### PROBLEM
Your answer should be an exact copy of the lines from the start of the entries to the line containing "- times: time", both included.

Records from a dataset
=== Begin Enclosure ===

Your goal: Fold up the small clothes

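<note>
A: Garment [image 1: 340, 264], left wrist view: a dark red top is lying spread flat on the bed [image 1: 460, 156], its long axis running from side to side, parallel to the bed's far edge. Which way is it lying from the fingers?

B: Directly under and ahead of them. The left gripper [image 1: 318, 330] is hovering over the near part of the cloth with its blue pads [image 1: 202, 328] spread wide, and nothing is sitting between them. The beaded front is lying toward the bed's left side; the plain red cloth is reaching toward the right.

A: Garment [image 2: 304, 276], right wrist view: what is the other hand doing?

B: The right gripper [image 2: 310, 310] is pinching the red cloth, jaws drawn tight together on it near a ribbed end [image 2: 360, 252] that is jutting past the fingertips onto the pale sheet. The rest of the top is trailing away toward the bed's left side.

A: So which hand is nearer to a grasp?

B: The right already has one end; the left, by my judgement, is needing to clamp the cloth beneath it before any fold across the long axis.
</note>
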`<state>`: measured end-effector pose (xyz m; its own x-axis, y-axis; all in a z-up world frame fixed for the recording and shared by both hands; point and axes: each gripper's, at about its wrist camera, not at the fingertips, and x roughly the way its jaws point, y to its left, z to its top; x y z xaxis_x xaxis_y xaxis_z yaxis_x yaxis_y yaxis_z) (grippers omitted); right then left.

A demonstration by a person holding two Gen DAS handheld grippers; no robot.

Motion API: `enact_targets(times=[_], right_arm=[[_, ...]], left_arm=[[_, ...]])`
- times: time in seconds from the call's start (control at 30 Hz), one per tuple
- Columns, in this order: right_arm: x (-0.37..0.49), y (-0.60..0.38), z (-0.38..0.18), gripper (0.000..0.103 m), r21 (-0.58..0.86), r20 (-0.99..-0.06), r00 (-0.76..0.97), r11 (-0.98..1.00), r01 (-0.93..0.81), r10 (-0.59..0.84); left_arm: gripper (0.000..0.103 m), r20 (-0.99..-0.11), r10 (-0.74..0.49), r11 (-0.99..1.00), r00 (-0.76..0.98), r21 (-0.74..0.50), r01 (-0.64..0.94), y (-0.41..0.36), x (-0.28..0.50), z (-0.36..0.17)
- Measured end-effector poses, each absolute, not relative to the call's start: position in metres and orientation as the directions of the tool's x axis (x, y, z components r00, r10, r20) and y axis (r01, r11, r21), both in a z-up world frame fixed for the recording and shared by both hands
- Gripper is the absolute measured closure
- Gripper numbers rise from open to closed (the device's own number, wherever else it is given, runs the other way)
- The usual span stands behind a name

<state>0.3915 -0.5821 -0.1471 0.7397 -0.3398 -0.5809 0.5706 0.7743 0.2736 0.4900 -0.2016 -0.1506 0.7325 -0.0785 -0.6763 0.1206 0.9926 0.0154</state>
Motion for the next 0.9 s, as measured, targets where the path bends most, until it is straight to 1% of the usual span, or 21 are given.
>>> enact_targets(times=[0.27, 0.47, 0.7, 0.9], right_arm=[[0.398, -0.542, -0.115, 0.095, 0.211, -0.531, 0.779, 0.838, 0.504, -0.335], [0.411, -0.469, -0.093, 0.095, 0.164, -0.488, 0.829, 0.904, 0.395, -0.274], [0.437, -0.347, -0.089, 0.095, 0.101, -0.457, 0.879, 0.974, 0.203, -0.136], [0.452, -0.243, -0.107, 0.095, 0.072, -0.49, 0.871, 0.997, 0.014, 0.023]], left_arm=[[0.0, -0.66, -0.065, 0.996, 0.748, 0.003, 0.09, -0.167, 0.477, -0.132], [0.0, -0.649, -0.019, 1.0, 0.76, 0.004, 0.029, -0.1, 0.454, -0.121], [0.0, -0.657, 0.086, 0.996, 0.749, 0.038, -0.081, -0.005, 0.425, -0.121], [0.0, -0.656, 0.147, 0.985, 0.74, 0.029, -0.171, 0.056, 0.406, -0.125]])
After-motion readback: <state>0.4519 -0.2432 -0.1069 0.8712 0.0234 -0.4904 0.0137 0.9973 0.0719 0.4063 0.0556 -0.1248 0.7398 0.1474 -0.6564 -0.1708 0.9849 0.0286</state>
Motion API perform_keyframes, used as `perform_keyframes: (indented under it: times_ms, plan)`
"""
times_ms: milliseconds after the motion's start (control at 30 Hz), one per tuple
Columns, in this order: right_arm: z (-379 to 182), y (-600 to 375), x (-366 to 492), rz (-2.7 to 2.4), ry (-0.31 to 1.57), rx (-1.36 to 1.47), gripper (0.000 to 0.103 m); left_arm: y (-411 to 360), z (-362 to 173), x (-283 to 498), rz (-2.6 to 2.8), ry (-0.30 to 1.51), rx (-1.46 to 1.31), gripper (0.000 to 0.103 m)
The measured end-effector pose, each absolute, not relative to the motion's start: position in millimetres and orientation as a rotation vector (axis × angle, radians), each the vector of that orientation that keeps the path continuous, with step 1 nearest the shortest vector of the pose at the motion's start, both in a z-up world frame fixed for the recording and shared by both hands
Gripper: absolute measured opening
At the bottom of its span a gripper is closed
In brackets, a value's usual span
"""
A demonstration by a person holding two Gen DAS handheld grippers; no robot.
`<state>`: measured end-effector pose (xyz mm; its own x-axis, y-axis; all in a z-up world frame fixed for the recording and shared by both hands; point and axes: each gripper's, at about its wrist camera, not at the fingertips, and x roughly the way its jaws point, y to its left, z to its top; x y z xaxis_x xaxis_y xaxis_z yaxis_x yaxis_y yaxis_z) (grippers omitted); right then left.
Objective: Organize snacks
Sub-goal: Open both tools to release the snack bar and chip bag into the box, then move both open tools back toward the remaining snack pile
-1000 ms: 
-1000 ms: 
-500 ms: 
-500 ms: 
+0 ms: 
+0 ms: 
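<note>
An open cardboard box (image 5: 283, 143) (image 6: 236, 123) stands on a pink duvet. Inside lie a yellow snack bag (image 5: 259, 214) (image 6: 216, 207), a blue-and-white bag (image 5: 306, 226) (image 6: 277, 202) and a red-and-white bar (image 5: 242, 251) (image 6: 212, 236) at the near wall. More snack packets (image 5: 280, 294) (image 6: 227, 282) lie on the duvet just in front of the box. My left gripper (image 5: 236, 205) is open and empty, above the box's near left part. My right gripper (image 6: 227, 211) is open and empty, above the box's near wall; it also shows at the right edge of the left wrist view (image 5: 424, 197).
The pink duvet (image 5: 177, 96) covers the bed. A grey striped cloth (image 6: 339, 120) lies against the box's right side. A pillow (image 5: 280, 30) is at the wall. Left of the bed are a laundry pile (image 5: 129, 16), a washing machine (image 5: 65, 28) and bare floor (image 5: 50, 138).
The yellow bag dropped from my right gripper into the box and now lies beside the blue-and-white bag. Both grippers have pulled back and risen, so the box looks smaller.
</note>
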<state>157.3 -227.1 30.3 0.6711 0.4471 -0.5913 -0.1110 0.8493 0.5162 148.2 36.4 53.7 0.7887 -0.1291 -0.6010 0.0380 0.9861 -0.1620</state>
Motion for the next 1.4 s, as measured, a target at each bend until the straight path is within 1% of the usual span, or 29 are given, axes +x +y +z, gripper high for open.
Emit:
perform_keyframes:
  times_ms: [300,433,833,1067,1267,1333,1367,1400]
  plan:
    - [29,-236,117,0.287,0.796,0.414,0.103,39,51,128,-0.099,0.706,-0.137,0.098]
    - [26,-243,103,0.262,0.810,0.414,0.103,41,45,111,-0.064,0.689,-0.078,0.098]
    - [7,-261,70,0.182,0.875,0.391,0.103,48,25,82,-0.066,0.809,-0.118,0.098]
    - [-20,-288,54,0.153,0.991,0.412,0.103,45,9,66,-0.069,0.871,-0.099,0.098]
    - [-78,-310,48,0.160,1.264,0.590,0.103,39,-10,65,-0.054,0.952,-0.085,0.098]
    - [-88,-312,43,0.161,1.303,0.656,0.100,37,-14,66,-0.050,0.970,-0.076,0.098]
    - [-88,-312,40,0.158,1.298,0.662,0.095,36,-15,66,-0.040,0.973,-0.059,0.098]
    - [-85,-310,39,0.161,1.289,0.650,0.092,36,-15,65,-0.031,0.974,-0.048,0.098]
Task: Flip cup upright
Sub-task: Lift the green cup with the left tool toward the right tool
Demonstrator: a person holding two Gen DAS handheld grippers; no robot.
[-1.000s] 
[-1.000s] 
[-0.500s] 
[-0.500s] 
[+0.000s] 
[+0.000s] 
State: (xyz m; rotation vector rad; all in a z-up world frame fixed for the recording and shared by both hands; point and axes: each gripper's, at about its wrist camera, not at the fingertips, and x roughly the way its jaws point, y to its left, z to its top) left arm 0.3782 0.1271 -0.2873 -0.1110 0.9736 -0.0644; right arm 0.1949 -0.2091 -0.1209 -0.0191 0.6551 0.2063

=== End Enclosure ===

### ANSWER SPACE
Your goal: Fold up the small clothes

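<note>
A: Garment [image 1: 340, 264], left wrist view: a dark red top is lying spread flat on the bed [image 1: 460, 156], its long axis running from side to side, parallel to the bed's far edge. Which way is it lying from the fingers?

B: Directly under and ahead of them. The left gripper [image 1: 318, 330] is hovering over the near part of the cloth with its blue pads [image 1: 202, 328] spread wide, and nothing is sitting between them. The beaded front is lying toward the bed's left side; the plain red cloth is reaching toward the right.

A: Garment [image 2: 304, 276], right wrist view: what is the other hand doing?

B: The right gripper [image 2: 310, 310] is pinching the red cloth, jaws drawn tight together on it near a ribbed end [image 2: 360, 252] that is jutting past the fingertips onto the pale sheet. The rest of the top is trailing away toward the bed's left side.

A: So which hand is nearer to a grasp?

B: The right already has one end; the left, by my judgement, is needing to clamp the cloth beneath it before any fold across the long axis.
</note>
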`<state>`: measured end-effector pose (xyz m; its own x-axis, y-axis; all in a z-up world frame fixed for the recording and shared by both hands; point and axes: each gripper's, at about its wrist camera, not at the fingertips, and x roughly the way its jaws point, y to its left, z to its top; x y z xaxis_x xaxis_y xaxis_z yaxis_x yaxis_y yaxis_z) (grippers omitted); right then left.

A demonstration by a person holding two Gen DAS handheld grippers; no robot.

Motion API: `enact_targets(times=[_], right_arm=[[_, ...]], left_arm=[[_, ...]])`
- times: time in seconds from the call's start (control at 30 Hz), one per tuple

No additional output will be generated.